Tonight's results are going to be imbued with all sorts of meaning over the next week that they may not deserve: Just as the consensus drumbeat for the last several months was that the contests will be Dean's to lose, his rejection by Iowa voters will doubtless be overinterpreted as a sign that he can't win anywhere. He told supporters last night that he would press his campaign in every state of the nation -- and, perhaps more than any other candidate, he has the money and the organization to do so.

But Dean's money and organization only went so far in Iowa. His campaign invested heavily here, and he seemed to be headed for the sort of strong showing that would have allowed him to dismiss opponents' and the media's criticism of his campaign as the rantings of political insiders who are biased against him.

On Monday night, Dean was left to put the best face on disappointing results. "If you would have told me a year ago that I was going to finish third in Iowa," he said on CNN, "I would have been delighted."

But the margins of Dean's defeat provide some crucial insights: It debunked the notion that he's inevitable, and that attacks somehow only make him stronger.

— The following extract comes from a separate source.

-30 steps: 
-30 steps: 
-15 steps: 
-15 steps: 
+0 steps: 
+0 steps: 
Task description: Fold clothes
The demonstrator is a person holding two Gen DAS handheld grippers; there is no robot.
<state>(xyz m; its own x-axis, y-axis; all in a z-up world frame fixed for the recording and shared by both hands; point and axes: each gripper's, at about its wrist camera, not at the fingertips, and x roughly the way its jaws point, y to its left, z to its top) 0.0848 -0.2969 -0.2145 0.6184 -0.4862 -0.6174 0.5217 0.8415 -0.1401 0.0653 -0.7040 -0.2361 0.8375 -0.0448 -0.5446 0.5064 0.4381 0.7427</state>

His early popularity here was clearly diminished by his opponents' attacks on him on the air and on the stump, and by some of his comments that the press called "gaffes," but which Dean defended as mere honesty. More important is that, during a week's worth of conversations, Iowans with surprising regularity described Dean as arrogant, and it's clear that his style played a significant role in driving support to Kerry and Edwards.

At best, Iowa will serve as a warning to Dean about his stylistic shortcomings; at worst, it will leave him fundamentally weaker for the contests to come. A week after New Hampshire, there are contests in seven states: Arizona, Delaware, Missouri, New Mexico, North Dakota, Oklahoma and South Carolina. While Clark and Edwards, both Southerners, have looked forward to that day, none of those states seem like advantageous ground for Dean.

For Kerry, the result could provide a critical boost going into New Hampshire. But it's no sure bet: He still trails Dean and Clark. Back in November, Kerry dramatically overhauled his operation, changing his campaign manager and essentially pulling out of New Hampshire in order to concentrate his efforts on the contest in Iowa. In recent weeks, he has taken a more hands-off approach to the tactical decision-making of the campaign, focusing almost exclusively on his personal appeals to Iowa voters.

It is also important to take notice of the strengths of Kerry and Edwards as candidates. Their showings defied the indisputable superiority of the Dean and Gephardt organizations in Iowa, and were largely attributable to their exhaustive personal appeals to Iowans, in which they won over supporters rally by rally and town by town. And it also showed that appeals based on "electability" can work among the sort of active Democrats who participate in the Iowa caucuses, and who seemed united by a desire to defeat President George W. Bush in November.